The Bank of England gave no sign on Thursday it was in a hurry to raise interest rates, predicting that inflation, now near zero, would pick up only slowly even if rates stay on hold all next year, and highlighting the increase in external risks to the UK economy over the past three months.
That was in striking contrast to the Fed, whose chair Janet Yellen said on Wednesday a US rate rise was a prospect for December, and which earlier in the month dropped its previous warnings on global risks.
Sterling fell over 1 percent to $ 1.5228 during BoE Governor Mark Carney’s news conference, its weakest since Oct. 13. Against the euro, the pound fell 1.2 percent to 71.49 pence , having earlier hit an 11-week high of 70.425 pence.
“Carney will likely reverse expectations at future meetings, given a likely improved global backdrop going forward.
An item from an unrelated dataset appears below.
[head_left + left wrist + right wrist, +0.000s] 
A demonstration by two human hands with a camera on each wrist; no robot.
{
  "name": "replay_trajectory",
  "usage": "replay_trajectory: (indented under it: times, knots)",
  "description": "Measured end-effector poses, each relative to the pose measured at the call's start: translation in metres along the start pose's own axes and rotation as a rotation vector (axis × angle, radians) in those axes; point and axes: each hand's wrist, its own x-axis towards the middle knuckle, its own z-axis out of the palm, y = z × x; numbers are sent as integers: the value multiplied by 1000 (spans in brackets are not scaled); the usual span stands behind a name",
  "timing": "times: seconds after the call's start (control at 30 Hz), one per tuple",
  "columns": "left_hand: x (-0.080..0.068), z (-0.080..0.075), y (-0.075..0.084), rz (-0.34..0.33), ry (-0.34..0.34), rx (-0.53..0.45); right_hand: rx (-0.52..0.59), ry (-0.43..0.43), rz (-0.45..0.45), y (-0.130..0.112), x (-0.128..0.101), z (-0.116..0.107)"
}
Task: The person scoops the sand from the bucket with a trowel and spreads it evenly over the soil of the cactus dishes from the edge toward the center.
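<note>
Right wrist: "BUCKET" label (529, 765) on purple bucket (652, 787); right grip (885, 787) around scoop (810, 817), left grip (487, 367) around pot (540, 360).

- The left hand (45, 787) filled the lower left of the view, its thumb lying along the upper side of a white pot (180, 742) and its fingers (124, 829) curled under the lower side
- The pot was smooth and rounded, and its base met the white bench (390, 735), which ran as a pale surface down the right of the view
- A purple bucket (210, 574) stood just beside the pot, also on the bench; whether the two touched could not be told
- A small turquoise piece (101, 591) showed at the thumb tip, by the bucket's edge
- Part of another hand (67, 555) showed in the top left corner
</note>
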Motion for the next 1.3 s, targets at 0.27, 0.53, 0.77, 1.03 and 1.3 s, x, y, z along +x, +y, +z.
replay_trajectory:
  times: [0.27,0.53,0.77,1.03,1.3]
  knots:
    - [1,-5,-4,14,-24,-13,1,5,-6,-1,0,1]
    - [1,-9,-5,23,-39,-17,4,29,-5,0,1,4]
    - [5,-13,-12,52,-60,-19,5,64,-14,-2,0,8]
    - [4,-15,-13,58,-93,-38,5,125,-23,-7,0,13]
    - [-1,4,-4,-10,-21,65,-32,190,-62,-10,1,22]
I forecast the current sell-off will be short-lived,” said Neil Jones, Mizhuho’s head of hedge fund sales in London.
Only one BoE policymaker, Ian McCafferty, voted to raise rates this month, while the other eight members of the Monetary Policy Committee opted to keep them at a record-low 0.5 percent, where they have been since March 2009.
The BoE trimmed its forecast for economic growth for this year and 2016 and said inflation was likely to stay below 1 percent until the second half of 2016.
“Mark Carney put some distance between the US and UK outlooks today but it was the downbeat inflation report that left the pound nursing 1 percent losses as growth and inflation forecasts were downgraded,” said FX broker Foenix Partners managing director Richard de Meo.
“Despite the setback, we expect sterling to maintain the upper hand against the euro over the same period as (the ECB) moves toward accommodative policy and makes the UK look comparatively progressive.”
British gilt futures extended gains to stand up 34 ticks higher on the day at 117.37 after Carney had finished speaking.
They were around 117.04 before the rate decision. Yields also extended falls across maturities, with the 10-year yield down 5 basis points at 1.95 percent.
Two-year yields, particularly sensitive to changes in interest rate expectations, were 7 bps lower at 0.65 percent. They both were broadly steady before the rate decision.
Having rallied after the BOE’s initial release, the FTSE 100 drifted lower again to trade down 0.2 percent, although it was still up from the day’s lows.